In the special, Singh breaks down his feelings for Apu and what he meant for an Indian American boy growing up in Texas. Nearly all of his commentary on modern cancel culture is packed into the special's eponymous joke, which is a feat considering it revolves around a character from an animated sitcom that has been on the air for more than 30 years.

 

The joke starts by pointing out that Apu was a brown man who got the "beautiful brown woman," Manjula, in a ceremony lovingly (and hilariously) thrown for him by the Simpson family. 

 

If you've ever listened to Flagrant, you know how important it is for Singh that the only Indian character he saw on TV for so much of his life ended up marrying an Indian woman.
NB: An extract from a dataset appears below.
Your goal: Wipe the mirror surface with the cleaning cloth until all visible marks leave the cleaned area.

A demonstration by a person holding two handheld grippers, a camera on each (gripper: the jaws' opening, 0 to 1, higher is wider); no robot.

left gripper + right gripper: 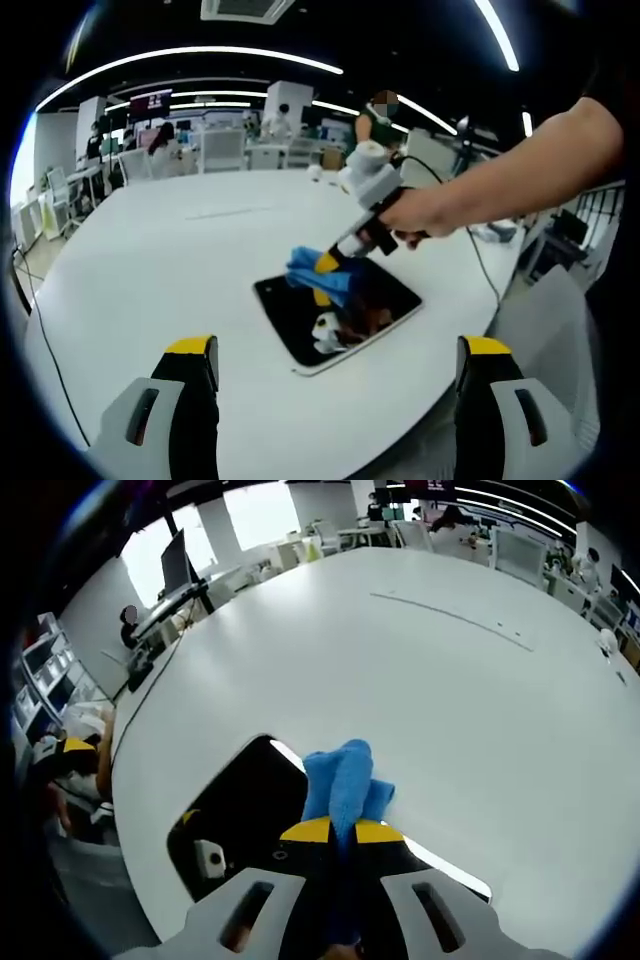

Moreover, Manjula, Apu's wife, is no shrinking violet of a brown woman, and she has no problem forbidding Apu from dying until their octuplets are out of college.

 

Interestingly, Singh said he always wanted to create a sitcom about "a modern Indian couple who got an arranged marriage and are making it work." He describes the show's conceit as an Indian Everybody Loves Raymond if Ray and Debra didn't know each other before they married.

 

Singh often reminds his audience that before marrying his wife Jasleen in 2016, he was only interested in Indian women. It's a point he came back to on a recent Flagrant episode. Singh interviewed the hosts of the Fresh&Fit podcast after they went viral for a clip where they essentially said that they, as two Black men, don't date black women.

 

Throughout our conversations, Singh kept returning to this point about men of color chasing after white women. He said he has no interest in perpetuating such fetishization. Instead, he wants Indian women to know that he knows they're beautiful and appreciates them.

 

He brought that attitude directly to the Fresh&Fit boys when they came to the Flagrant set, saying their aversion to Black women is "corny as fuck." 


He has a clear message to the men of color who say they don't date women of their race. He holds no punches, saying such a person is "The corniest human being outside of a criminal to me, period … Those are your roots; those women are reflected in your roots."

 

In the end, though, it's something Singh said to the Fresh&Fit hosts that perfectly summarizes everything he said in the special and where he wants to take his career. "I don't particularly give a fuck how any other race looks at us, I give a fuck how we look at ourselves."

 

He may not have been the brown man Hollywood was looking for, but by remaining true to himself and his comedy, Singh has become the brown man other brown men, myself included, needed to see and hear in the media. 


And for that, I and thousands of other brown folks are genuinely grateful.